◆ Exercise details:
Apart from the pictures, reproduce the data below exactly as it stands.

◆ Given material:
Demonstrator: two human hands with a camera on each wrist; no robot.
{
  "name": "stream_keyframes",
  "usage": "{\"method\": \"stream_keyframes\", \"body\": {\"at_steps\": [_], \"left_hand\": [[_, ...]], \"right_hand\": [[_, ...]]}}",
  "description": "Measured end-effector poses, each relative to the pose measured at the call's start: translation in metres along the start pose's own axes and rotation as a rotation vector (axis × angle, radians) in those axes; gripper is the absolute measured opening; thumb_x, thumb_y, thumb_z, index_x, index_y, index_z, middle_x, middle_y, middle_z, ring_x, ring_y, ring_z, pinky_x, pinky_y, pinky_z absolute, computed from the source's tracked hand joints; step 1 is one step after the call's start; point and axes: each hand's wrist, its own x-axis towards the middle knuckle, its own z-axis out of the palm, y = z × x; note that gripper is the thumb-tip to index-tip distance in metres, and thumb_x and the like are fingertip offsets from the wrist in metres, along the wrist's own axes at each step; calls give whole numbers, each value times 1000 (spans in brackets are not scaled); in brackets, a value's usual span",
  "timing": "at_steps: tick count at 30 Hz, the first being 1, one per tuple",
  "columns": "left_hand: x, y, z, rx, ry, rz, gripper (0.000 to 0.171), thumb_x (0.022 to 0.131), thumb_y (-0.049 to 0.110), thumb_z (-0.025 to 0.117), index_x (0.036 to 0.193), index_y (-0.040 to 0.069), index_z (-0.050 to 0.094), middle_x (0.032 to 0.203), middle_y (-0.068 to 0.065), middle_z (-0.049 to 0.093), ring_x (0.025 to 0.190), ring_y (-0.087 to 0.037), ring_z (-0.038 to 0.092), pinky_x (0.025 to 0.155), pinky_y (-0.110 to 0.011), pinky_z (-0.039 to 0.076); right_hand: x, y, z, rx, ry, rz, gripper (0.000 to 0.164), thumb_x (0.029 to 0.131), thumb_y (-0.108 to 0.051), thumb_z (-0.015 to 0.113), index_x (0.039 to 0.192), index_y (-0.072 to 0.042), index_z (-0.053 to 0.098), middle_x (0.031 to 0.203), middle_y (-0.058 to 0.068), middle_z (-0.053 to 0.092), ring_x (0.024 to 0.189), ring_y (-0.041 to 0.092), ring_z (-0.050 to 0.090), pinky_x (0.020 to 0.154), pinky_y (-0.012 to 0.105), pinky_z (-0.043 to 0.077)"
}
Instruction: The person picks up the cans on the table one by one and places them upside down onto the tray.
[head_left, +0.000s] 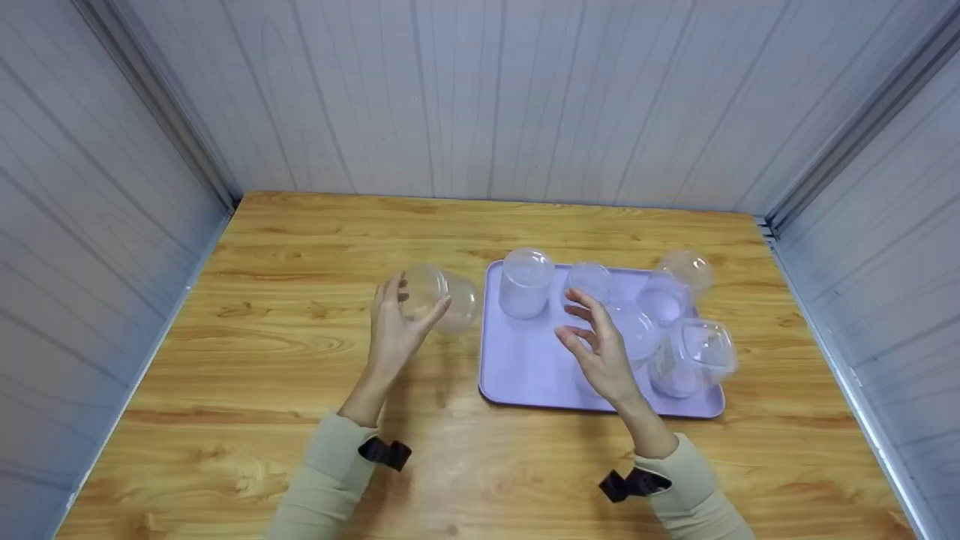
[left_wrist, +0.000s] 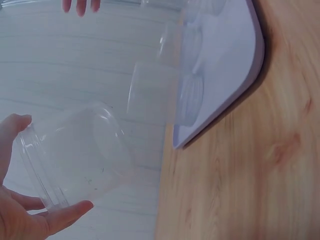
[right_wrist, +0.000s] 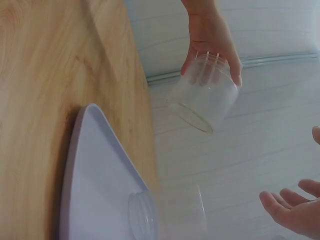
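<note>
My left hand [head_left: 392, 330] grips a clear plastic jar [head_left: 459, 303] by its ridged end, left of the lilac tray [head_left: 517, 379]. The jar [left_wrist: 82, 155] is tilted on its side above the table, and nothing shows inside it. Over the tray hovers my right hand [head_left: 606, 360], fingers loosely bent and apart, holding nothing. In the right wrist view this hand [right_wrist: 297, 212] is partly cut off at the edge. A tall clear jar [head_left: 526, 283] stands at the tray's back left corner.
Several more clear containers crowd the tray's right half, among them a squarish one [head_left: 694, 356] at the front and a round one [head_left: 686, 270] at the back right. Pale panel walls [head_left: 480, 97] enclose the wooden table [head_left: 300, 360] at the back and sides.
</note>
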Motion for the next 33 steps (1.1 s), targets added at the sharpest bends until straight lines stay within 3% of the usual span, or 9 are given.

◆ Output for this task:
Demonstrator: two human hands with a camera on each wrist; no robot.
{
  "name": "stream_keyframes",
  "usage": "{\"method\": \"stream_keyframes\", \"body\": {\"at_steps\": [_], \"left_hand\": [[_, ...]], \"right_hand\": [[_, ...]]}}",
  "description": "Measured end-effector poses, each relative to the pose measured at the call's start: translation in metres along the start pose's own axes and rotation as a rotation vector (axis × angle, radians) in those axes; gripper is the absolute measured opening; thumb_x, thumb_y, thumb_z, index_x, index_y, index_z, middle_x, middle_y, middle_z, ring_x, ring_y, ring_z, pinky_x, pinky_y, pinky_z absolute, computed from the source's tracked hand joints; step 1 is one step after the call's start; point and axes: each hand's wrist, its own x-axis towards the middle knuckle, its own z-axis out of the palm, y = z × x; note that gripper is the thumb-tip to index-tip distance in metres, and thumb_x and the like are fingertip offsets from the wrist in metres, along the wrist's own axes at each step; calls give whole numbers, each value times 1000 (spans in brackets are not scaled); in brackets, a value's usual span",
  "timing": "at_steps: tick count at 30 Hz, the first being 1, one per tuple",
  "columns": "left_hand: x, y, z, rx, ry, rz, gripper (0.000 to 0.171), thumb_x (0.022 to 0.131), thumb_y (-0.049 to 0.110), thumb_z (-0.025 to 0.117), index_x (0.036 to 0.193), index_y (-0.040 to 0.069), index_z (-0.050 to 0.094), middle_x (0.032 to 0.203), middle_y (-0.068 to 0.065), middle_z (-0.049 to 0.093), ring_x (0.025 to 0.190), ring_y (-0.087 to 0.037), ring_z (-0.038 to 0.092), pinky_x (0.025 to 0.155), pinky_y (-0.110 to 0.011), pinky_z (-0.039 to 0.076); right_hand: x, y, z, rx, ry, rz, gripper (0.000 to 0.164), thumb_x (0.029 to 0.131), thumb_y (-0.108 to 0.051), thumb_z (-0.015 to 0.113), index_x (0.039 to 0.192), index_y (-0.072 to 0.042), index_z (-0.053 to 0.098), middle_x (0.031 to 0.203), middle_y (-0.058 to 0.068), middle_z (-0.053 to 0.092), ring_x (0.024 to 0.189), ring_y (-0.041 to 0.092), ring_z (-0.050 to 0.090), pinky_x (0.020 to 0.154), pinky_y (-0.012 to 0.105), pinky_z (-0.043 to 0.077)"
}
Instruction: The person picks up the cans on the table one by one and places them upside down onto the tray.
[head_left, +0.000s] 
[left_wrist, +0.000s] 
[right_wrist, +0.000s] 
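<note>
My left hand [head_left: 392, 330] grips a clear plastic jar [head_left: 459, 303] by its ridged end, left of the lilac tray [head_left: 517, 379]. The jar [left_wrist: 82, 155] is tilted on its side above the table, and nothing shows inside it. Over the tray hovers my right hand [head_left: 606, 360], fingers loosely bent and apart, holding nothing. In the right wrist view this hand [right_wrist: 297, 212] is partly cut off at the edge. A tall clear jar [head_left: 526, 283] stands at the tray's back left corner.
Several more clear containers crowd the tray's right half, among them a squarish one [head_left: 694, 356] at the front and a round one [head_left: 686, 270] at the back right. Pale panel walls [head_left: 480, 97] enclose the wooden table [head_left: 300, 360] at the back and sides.
</note>
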Motion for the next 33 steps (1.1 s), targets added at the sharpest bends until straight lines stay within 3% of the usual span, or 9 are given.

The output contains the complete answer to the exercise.